Rictor Plays a Pivotal Role in Maintaining Quiescence as well as Stemness of Leukemia Stem Cells in MLL-Driven Leukemia

Little is known about the roles of Rictor/mTORC2 in the leukemogenesis of AML. Here, we demonstrated that Rictor is essential for the maintenance of MLL-driven leukemia by preventing LSCs from exhaustion. Rictor depletion led to a reactive activation of mTORC1 signaling by facilitating the assembly of mTORC1. Hyperactivated mTORC1 signaling in turn drove LSCs into cycling, compromised the quiescence of LSCs and eventually exhausted their capacity to generate leukemia. At the same time, loss of Rictor had led to a reactive activation of FoxO3a in leukemia cells, which acts as negative feedback to restrain greater over-reactivation of mTORC1 activity and paradoxically protects leukemia cells from exhaustion.
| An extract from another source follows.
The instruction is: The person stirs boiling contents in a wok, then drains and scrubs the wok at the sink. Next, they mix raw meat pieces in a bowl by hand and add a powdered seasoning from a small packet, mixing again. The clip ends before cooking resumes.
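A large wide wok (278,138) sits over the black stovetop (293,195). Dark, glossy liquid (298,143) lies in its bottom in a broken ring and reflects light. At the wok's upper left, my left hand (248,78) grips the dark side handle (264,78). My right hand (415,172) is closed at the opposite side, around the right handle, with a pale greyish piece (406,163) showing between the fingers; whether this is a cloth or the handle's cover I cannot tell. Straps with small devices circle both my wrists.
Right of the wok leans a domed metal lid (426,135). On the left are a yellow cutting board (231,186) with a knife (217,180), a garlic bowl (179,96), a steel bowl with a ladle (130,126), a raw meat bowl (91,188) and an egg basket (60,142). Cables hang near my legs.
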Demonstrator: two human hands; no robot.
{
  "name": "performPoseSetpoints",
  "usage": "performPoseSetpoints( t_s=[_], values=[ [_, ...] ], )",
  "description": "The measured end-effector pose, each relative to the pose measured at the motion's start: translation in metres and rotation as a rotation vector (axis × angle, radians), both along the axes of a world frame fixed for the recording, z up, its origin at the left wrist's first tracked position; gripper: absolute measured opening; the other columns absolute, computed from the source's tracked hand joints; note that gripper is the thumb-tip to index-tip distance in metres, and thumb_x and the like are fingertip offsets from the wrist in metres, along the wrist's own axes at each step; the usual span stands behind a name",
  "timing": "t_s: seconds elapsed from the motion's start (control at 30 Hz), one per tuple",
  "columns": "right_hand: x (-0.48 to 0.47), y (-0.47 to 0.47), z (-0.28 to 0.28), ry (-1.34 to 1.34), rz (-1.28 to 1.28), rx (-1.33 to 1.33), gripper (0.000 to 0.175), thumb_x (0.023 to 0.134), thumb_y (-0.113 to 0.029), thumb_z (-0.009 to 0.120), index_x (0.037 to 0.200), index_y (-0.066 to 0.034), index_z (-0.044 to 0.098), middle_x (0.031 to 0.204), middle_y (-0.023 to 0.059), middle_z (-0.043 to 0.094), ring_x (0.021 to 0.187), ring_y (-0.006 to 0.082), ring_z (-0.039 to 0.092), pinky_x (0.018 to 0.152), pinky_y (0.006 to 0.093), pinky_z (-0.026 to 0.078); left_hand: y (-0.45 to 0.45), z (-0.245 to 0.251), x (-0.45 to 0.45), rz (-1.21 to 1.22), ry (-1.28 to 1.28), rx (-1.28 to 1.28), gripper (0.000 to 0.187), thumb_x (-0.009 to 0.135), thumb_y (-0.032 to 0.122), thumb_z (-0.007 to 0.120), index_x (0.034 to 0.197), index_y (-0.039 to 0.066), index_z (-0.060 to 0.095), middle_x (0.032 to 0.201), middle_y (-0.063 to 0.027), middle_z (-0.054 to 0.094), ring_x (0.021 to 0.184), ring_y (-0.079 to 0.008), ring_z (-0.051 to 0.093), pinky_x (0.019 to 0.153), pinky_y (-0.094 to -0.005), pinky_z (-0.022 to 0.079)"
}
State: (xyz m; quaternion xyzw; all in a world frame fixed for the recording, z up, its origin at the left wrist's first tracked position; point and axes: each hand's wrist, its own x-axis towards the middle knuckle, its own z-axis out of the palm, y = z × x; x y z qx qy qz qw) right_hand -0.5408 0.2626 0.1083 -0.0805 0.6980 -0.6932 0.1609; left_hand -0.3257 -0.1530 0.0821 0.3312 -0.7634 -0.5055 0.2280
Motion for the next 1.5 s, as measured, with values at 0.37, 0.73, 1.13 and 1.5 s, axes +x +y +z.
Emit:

Simultaneous depletion of Rictor and FoxO3a enabled rapid exhaustion of MLL LSCs and a quick eradication of MLL leukemia. As such, our present findings highlighted a pivotal regulatory axis of Rictor-FoxO3a in maintaining quiescence and the stemness of LSCs. To understand the critical molecular events caused by Rictor loss in MLL-AF9-driven leukemia,the K+G– mice BM cells were sorted from the 1st BMT of RictorΔ/Δ(MA9_R1,MA9_R2,MA9_R3) or control(MA9_C1,MA9_C2,MA9_C3), and subjected to microarray analysis on Affymetrix microarrays.Furthermore, the MLL-NRIP3-driven mice model was chosen for further examination.The K+G– mice BM cells were sorted from the 1st BMT of RictorΔ/Δ(MN3_R1,MN3_R2,MN3_R3) or control(MN3_C1,MN3_C2,MN3_C3), and subjected to microarray analysis on Affymetrix microarrays.